_DATASET SECTION_:

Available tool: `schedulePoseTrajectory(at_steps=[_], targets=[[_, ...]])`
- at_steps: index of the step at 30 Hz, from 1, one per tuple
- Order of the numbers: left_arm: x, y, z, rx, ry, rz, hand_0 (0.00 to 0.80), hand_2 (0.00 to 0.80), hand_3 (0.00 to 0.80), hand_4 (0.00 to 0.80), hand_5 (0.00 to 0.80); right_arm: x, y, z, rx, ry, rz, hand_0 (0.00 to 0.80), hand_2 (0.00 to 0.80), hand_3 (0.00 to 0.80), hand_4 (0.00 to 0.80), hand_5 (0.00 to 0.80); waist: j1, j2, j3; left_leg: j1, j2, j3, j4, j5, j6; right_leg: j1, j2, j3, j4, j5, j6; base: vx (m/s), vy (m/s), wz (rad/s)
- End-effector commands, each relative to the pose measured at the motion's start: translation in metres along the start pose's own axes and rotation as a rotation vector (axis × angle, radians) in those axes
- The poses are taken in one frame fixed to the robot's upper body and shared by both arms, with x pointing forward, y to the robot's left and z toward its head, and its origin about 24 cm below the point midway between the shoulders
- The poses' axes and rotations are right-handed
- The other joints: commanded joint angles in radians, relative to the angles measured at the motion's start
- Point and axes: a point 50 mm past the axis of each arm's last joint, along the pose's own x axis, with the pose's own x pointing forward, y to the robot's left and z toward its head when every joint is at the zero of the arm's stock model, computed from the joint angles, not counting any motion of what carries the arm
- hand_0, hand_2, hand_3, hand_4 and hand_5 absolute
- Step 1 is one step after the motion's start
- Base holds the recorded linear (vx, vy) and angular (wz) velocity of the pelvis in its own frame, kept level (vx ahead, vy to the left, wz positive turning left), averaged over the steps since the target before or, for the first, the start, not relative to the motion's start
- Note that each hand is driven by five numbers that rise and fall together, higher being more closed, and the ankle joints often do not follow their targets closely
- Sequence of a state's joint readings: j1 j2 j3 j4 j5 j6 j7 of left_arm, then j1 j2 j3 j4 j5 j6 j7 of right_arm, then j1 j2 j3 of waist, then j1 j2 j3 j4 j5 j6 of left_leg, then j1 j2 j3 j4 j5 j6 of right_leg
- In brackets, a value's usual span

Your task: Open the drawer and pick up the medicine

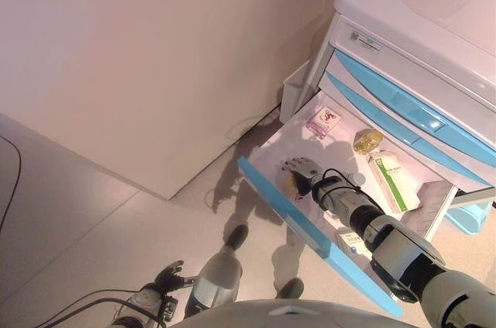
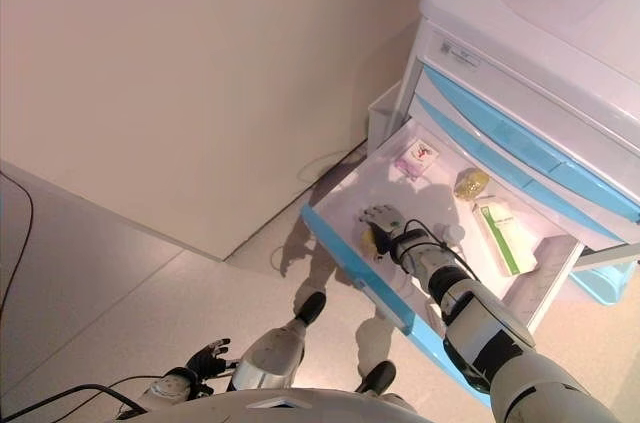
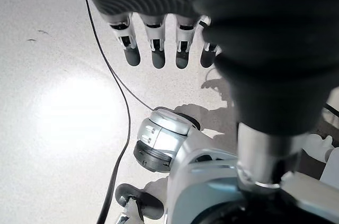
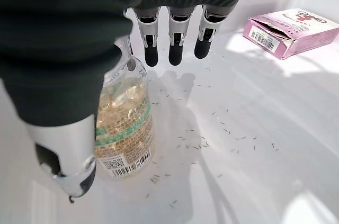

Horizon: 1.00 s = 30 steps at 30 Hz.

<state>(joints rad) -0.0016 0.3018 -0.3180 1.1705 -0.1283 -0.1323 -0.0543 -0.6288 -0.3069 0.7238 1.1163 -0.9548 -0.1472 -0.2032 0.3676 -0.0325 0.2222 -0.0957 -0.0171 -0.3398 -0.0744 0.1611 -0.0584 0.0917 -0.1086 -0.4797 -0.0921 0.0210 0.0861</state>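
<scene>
The left hand [image 1: 167,275] is hanging low at about 7 o'clock in the head views, over the floor [image 1: 70,212], its fingers [image 3: 154,44] lying relaxed and holding nothing.

Farther out, at about 4 o'clock, the drawer [image 1: 310,223] of the white and blue cabinet [image 1: 418,49] is standing pulled out, its blue front edge nearest the robot. The right hand [image 2: 383,226] is reaching into the drawer's near left part, palm down. In its wrist view its fingers [image 4: 175,44] are pointing straight out and its thumb [image 4: 69,160] is sitting apart; they are gripping nothing.

The medicine, a clear bottle of yellow capsules [image 4: 124,123], is lying on its side on the drawer floor, between thumb and fingers, just under the hand.

Beyond the hand, a green and white box [image 1: 395,182] is lying at about 3 o'clock of it. A round jar of yellow capsules [image 1: 367,141] is sitting at 2 o'clock, and a pink box [image 1: 323,121] is resting at 12 o'clock near the drawer's back.
</scene>
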Motion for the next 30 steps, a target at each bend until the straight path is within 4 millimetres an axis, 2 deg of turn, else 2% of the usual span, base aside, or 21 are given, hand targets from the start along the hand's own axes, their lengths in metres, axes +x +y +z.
schedulePoseTrajectory(at_steps=[1,2,3,4,5,22,23,24,30], targets=[[-0.0005,0.0044,-0.0031,0.069,0.020,-0.004,0.000,0.000,0.000,0.000,0.000,0.0033,-0.0151,0.0051,-0.048,-0.044,-0.055,0.000,0.000,0.000,0.000,0.000,0.017,-0.011,-0.004,0.017,-0.074,0.050,0.007,-0.101,0.048,-0.030,0.016,0.039,0.083,-0.058,-0.025,0.000,0.000,0.00],[-0.0005,0.0047,-0.0030,0.069,0.020,-0.004,0.000,0.000,0.000,0.000,0.000,0.0030,-0.0144,0.0046,-0.046,-0.042,-0.053,0.248,0.248,0.248,0.248,0.248,0.017,-0.011,-0.004,0.017,-0.073,0.050,0.007,-0.101,0.048,-0.030,0.016,0.038,0.083,-0.058,-0.024,0.000,0.000,0.00],[-0.0005,0.0049,-0.0027,0.068,0.019,-0.004,0.000,0.000,0.000,0.000,0.000,0.0027,-0.0136,0.0044,-0.043,-0.041,-0.050,0.568,0.568,0.568,0.568,0.568,0.016,-0.012,-0.004,0.016,-0.074,0.050,0.007,-0.101,0.048,-0.030,0.016,0.039,0.082,-0.057,-0.024,0.000,0.000,0.00],[-0.0004,0.0053,-0.0025,0.068,0.019,-0.003,0.000,0.000,0.000,0.000,0.000,0.0022,-0.0124,0.0044,-0.045,-0.043,-0.050,0.728,0.728,0.728,0.728,0.728,0.015,-0.013,-0.004,0.017,-0.074,0.050,0.007,-0.101,0.048,-0.030,0.016,0.039,0.082,-0.058,-0.025,0.000,0.000,0.00],[-0.0005,0.0052,-0.0028,0.068,0.020,-0.003,0.000,0.000,0.000,0.000,0.000,0.0019,-0.0118,0.0043,-0.046,-0.046,-0.050,0.800,0.800,0.800,0.800,0.800,0.015,-0.013,-0.005,0.017,-0.074,0.050,0.007,-0.101,0.048,-0.029,0.017,0.039,0.082,-0.057,-0.025,0.000,0.000,0.00],[-0.0007,0.0070,-0.0031,0.066,0.022,0.002,0.000,0.000,0.000,0.000,0.000,0.0027,-0.0166,0.0069,-0.034,-0.062,-0.055,0.800,0.800,0.800,0.800,0.800,0.012,-0.023,-0.006,0.019,-0.072,0.055,0.005,-0.102,0.047,-0.028,0.018,0.043,0.076,-0.054,-0.023,0.000,0.000,0.00],[-0.0006,0.0074,-0.0028,0.066,0.022,0.003,0.000,0.000,0.000,0.000,0.000,0.0028,-0.0165,0.0067,-0.032,-0.058,-0.047,0.154,0.154,0.154,0.154,0.154,0.012,-0.024,-0.006,0.019,-0.072,0.056,0.005,-0.103,0.047,-0.028,0.018,0.044,0.076,-0.054,-0.023,0.000,0.000,0.00],[-0.0005,0.0077,-0.0024,0.066,0.022,0.004,0.000,0.000,0.000,0.000,0.000,0.0028,-0.0160,0.0064,-0.034,-0.056,-0.040,0.000,0.000,0.000,0.000,0.000,0.011,-0.025,-0.006,0.020,-0.072,0.056,0.005,-0.103,0.048,-0.028,0.018,0.044,0.076,-0.054,-0.023,0.000,0.000,0.00],[-0.0003,0.0078,-0.0015,0.071,0.020,0.004,0.000,0.000,0.000,0.000,0.000,0.0024,-0.0120,0.0050,-0.114,-0.053,-0.003,0.000,0.000,0.000,0.000,0.000,0.016,-0.025,-0.006,0.020,-0.071,0.054,0.004,-0.101,0.048,-0.025,0.019,0.042,0.074,-0.053,-0.024,0.000,0.000,0.00]])
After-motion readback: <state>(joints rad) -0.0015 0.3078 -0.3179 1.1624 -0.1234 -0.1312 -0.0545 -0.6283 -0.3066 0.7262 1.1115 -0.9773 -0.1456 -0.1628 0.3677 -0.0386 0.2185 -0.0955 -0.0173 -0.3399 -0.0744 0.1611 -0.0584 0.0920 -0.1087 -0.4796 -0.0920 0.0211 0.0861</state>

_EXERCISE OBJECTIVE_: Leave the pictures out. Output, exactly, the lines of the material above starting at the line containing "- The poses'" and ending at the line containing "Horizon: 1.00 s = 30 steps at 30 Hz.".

_EXERCISE OUTPUT_:
- The poses' axes and rotations are right-handed
- The other joints: commanded joint angles in radians, relative to the angles measured at the motion's start
- Point and axes: a point 50 mm past the axis of each arm's last joint, along the pose's own x axis, with the pose's own x pointing forward, y to the robot's left and z toward its head when every joint is at the zero of the arm's stock model, computed from the joint angles, not counting any motion of what carries the arm
- hand_0, hand_2, hand_3, hand_4 and hand_5 absolute
- Step 1 is one step after the motion's start
- Base holds the recorded linear (vx, vy) and angular (wz) velocity of the pelvis in its own frame, kept level (vx ahead, vy to the left, wz positive turning left), averaged over the steps since the target before or, for the first, the start, not relative to the motion's start
- Note that each hand is driven by five numbers that rise and fall together, higher being more closed, and the ankle joints often do not follow their targets closely
- Sequence of a state's joint readings: j1 j2 j3 j4 j5 j6 j7 of left_arm, then j1 j2 j3 j4 j5 j6 j7 of right_arm, then j1 j2 j3 of waist, then j1 j2 j3 j4 j5 j6 of left_leg, then j1 j2 j3 j4 j5 j6 of right_leg
- In brackets, a value's usual span

Your task: Open the drawer and pick up the medicine


Horizon: 1.00 s = 30 steps at 30 Hz.

The work on the exercise is done.